Population size and identity influence the reaction norm of the rare,endemic plant Cochlearia bavarica across a gradient of environmental stress

Habitat degradation and loss can result in population decline and genetic erosion, limiting the ability of organisms to cope with environmental change, whether this is through evolutionary genetic response (requiring genetic variation) or through phenotypic plasticity (i.e., the ability of a given genotype to express a variable phenotype across environments). Here we address the question whether plants from small populations are less plastic or more susceptible to environmental stress than plants from large populations. We collected seed families from small (<100) versus large natural populations (>1,000 flowering plants) of the rare, endemic plant Cochlearia bavarica (Brassicaceae). We exposed the seedlings to a range of environments, created by manipulating water supply and light intensity in a 2 x 2 factorial design in the greenhouse. We monitored plant growth and survival for 300 days. Significant effects of offspring environment on offspring characters demonstrated that there is phenotypic plasticity in the responses to environmental stress in this species. Significant effects of population size group, but mainly of population identity within the population size groups, and of maternal plant identity within populations indicated variation due to genetic (plus potentially maternal) variation for offspring traits. The environment x maternal plant identity interaction was rarely significant, providing little evidence for genetically- (plus potentially maternally-) based variation in plasticity within populations. However, significant environment x population-size-group and environment x population-identity interactions suggested that populations differed in the amount of plasticity, the mean amount being smaller in small populations than in large populations.
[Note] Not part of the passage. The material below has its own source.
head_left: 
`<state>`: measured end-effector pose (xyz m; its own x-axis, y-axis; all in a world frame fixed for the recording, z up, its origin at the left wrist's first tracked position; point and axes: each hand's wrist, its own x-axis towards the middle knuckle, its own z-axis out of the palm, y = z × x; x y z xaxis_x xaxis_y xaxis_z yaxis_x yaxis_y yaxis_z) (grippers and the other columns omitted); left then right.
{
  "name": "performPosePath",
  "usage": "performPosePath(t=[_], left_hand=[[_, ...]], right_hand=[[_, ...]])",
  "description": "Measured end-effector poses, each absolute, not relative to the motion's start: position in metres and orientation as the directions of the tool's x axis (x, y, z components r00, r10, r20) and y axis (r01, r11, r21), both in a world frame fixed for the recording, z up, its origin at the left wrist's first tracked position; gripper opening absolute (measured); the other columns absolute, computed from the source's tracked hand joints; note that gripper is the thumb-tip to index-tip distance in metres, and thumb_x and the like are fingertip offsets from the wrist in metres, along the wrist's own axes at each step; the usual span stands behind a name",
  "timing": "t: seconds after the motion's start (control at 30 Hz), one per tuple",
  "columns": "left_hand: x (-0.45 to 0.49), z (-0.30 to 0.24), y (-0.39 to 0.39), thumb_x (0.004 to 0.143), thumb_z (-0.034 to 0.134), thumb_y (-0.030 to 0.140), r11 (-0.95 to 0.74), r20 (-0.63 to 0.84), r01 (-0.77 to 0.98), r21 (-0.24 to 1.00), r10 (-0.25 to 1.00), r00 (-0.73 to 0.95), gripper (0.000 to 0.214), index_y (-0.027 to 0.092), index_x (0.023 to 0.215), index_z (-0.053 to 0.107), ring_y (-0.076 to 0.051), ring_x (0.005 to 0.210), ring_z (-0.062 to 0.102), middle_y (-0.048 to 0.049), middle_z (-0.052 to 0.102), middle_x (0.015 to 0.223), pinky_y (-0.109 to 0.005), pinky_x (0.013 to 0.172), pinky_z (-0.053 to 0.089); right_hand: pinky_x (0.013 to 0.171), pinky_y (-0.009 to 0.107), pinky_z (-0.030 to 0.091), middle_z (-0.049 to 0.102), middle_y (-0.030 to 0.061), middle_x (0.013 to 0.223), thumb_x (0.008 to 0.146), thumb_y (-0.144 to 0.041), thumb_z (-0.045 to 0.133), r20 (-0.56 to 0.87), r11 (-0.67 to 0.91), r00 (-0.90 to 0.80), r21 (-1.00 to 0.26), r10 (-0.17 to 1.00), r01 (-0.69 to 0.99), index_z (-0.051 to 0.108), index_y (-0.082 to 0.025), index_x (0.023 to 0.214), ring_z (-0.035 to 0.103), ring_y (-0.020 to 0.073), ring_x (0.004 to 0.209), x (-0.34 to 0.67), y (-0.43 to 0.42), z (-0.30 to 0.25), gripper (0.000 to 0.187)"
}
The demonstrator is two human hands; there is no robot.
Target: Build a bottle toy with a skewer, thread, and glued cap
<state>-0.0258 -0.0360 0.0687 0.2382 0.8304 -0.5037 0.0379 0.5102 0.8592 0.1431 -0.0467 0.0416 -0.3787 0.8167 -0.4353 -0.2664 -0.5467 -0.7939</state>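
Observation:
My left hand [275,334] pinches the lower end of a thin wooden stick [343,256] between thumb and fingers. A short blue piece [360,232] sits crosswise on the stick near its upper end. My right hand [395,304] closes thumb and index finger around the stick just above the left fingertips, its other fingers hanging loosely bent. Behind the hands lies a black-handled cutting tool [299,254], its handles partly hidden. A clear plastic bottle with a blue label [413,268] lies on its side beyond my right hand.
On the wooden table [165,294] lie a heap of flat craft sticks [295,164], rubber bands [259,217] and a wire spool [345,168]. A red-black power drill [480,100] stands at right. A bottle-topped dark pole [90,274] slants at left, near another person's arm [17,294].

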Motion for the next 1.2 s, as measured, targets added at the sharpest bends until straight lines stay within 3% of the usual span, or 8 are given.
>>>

Whereas on day 210 the differences between small and large populations were largest in the environment in which plants grew biggest (i.e., under benign conditions), on day 270 the difference was largest in stressful environments. These results show that population size and population identity can affect growth and survival differently across environmental stress gradients. Moreover, these effects can themselves be modified by time-dependent variation in the interaction between plants and their environment.